Il progetto rivelato dal WP

La sfarzosa e incredibile Riviera di Gaza: grattacieli, resort di lusso e palestinesi evacuati nel piano di Trump per la Striscia

A febbraio il video generato con l'ia che aveva indignato il mondo, oggi il piano svelato della Casa Bianca. L'amministrazione americana di 10 anni, il polo turistico e ipertecnologico nello stile delle monarchie del Golfo Persico

Esteri - di Redazione Web

1 Settembre 2025 alle 11:43

Condividi l'articolo

FOTO DA WP
FOTO DA WP

Lo scorso febbraio un video sui social mostrava la “Trump Gaza” con il Presidente degli Stati Uniti a bordo piscina con il premier Benjamin Netanyahu, un’enorme statua dorata dello stesso Donald Trump al centro della città, il magnate Elon Musk che mangiava hummus sorridente sotto una pioggia di dollari. In 31 secondi quel video aveva sconvolto la comunità internazionale mentre a Gaza secondo la rivista medica The Lancet oltre 70mila persone erano state uccise nell’operazione militare lanciata da Israele in risposta agli attacchi di Hamas del 7 ottobre 2023.

Quelle immagini generate con l’intelligenza virtuale appaiono meno una sparata di pessimo gusto e più un vero e proprio progetto oggi, dopo il piano pubblicato dal quotidiano statunitense Washington Post. 38 pagine per immaginare una Striscia in futuro simile a quello che sono oggi le aree e le metrpoli ipertecnologiche e turistiche delle monarchie del golfo Persico. È intitolato “the GREAT Trust”, la grande speranza. “Da un proxy del regime iraniano demolito a un prosperoso alleato abramitico”. L’acronimo GREAT sta per: GAZA RECONSTRUCTION, ECONOMIC ACCELERATION AND TRANSFORMATION. Alcuni degli autori sono gli stessi ideatori della Gaza Humanitarian Foundation, la controversa ong creata con Israele per controllare e distribuire gli aiuti ma accusata di bloccare gli stessi nella Striscia, spesso al centro di attacchi dello stesso esercito.

Le pagine del progetto pubblicate dal WP mostrano grattacieli, infrastrutture, grandi opere.
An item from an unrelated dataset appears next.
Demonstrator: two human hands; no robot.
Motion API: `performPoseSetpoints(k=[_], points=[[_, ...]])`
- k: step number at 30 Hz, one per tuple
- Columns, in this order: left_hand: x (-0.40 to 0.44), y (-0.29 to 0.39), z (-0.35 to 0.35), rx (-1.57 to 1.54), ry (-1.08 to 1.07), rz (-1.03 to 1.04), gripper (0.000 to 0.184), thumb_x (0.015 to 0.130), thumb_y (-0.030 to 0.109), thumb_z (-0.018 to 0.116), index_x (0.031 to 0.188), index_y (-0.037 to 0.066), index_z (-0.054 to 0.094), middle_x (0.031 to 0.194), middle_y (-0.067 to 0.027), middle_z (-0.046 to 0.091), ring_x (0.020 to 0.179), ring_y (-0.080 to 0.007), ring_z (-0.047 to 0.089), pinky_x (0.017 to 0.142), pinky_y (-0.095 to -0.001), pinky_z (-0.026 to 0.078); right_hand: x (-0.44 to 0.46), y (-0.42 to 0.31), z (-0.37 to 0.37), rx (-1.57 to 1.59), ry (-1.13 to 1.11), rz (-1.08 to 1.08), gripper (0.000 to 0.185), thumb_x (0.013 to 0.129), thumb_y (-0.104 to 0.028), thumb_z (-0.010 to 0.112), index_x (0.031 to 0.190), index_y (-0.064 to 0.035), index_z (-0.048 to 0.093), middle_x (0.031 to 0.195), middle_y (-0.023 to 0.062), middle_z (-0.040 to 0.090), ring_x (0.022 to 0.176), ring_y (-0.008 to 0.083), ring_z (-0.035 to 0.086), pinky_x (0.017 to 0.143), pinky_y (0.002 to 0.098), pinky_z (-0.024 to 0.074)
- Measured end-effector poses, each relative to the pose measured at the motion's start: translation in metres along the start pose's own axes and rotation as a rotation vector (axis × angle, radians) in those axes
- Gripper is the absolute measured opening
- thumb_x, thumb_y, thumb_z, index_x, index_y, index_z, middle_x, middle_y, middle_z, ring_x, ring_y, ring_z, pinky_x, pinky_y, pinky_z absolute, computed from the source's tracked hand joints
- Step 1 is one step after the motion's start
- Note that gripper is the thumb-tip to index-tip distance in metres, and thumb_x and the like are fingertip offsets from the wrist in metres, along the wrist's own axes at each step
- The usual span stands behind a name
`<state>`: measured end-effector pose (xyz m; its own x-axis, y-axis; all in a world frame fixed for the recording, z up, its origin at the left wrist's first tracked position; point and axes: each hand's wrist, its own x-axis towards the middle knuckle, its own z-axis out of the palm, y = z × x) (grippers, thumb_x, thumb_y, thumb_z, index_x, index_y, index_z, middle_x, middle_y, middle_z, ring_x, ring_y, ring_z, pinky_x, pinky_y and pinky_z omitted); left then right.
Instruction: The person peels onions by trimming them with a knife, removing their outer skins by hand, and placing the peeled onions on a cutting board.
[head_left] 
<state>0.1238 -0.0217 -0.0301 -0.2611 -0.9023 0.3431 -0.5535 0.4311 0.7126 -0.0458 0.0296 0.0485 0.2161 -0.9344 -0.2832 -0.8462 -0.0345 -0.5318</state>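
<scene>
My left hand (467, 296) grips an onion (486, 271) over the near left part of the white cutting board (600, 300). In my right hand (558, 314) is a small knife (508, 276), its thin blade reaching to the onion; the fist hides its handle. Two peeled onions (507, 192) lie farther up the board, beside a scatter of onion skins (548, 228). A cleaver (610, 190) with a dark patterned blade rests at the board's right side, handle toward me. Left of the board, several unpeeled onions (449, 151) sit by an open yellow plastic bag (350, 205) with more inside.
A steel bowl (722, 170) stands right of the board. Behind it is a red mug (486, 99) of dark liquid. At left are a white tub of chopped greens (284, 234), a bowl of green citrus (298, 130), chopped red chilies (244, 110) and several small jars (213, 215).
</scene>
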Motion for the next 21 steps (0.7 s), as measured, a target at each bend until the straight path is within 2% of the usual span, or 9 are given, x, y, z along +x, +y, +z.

Le immagini sono generate dall’intelligenza artificiale. L’idea è quella di trasformare la costa della Striscia in un enorme resort, di stabilire nel nord un polo tecnologico e industriale intitolato al magnate Elon Musk, di costruire città ipertecnologiche nell’interno del territorio e una grande strada circolare intitolata al principe ereditario dell’Arabia Saudita, Mohammed bin Salman. La riviera si estenderebbe anche nel mare con isole artificiali. Nel dossier compare anche la foto di un grattacielo nello stile del bosco verticale di Milano.

 


Non soltanto uno scintillante e sfarzoso piano infrastrutturale, ma anche un problematico progetto di trasferimento della popolazione. Si legge “trasferimento volontario” dei palestinesi: cinquemila dollari e altri aiuti come cibo per un anno e sussidi per quattro anni. Chi invece dovesse scegliere di restare dovrebbe essere inizialmente ospitato in “strutture temporanee” e successivamente destinato ad appartamenti nelle nuove città.

Quello del trasferimento dei circa due milioni di abitanti della Striscia di Gaza – dati inaffidabili, considerando la carneficina ancora in corso, anzi accelerata dalle operazioni lanciate su Gaza City ad agosto dal premier israeliano Benjamin Netanyahu – è l’aspetto più a dir poco controverso. Un esodo forzato, un trasferimento contrario alle leggi del diritto internazionale che tra l’altro preoccupa i Paesi Arabi che erano stati individuati come i principali candidati a dover accogliere un popolo scacciato.

Ancora non è chiaro se il progetto sia stato formalmente adottato a Washington o se soltanto informalmente discusso e circolato all’interno dell’amministrazione. Non è completamente chiara nemmeno l’entità dell’investimento economico né in quale contesto politico sarà avviato il progetto dopo la carneficina in corso dopo la risposta di Israele ai massacri di Hamas del 7 ottobre 2023. Si legge di un’amministrazione fiduciaria americana per dieci anni e di una generica “entità palestinese” mentre la gestione condivisa dovrebbe essere affidata a una sorta di fondo costituito da accordi in primis tra Israele e USA. La notizia del piano diffuso non è stata commentata dalla Casa Bianca.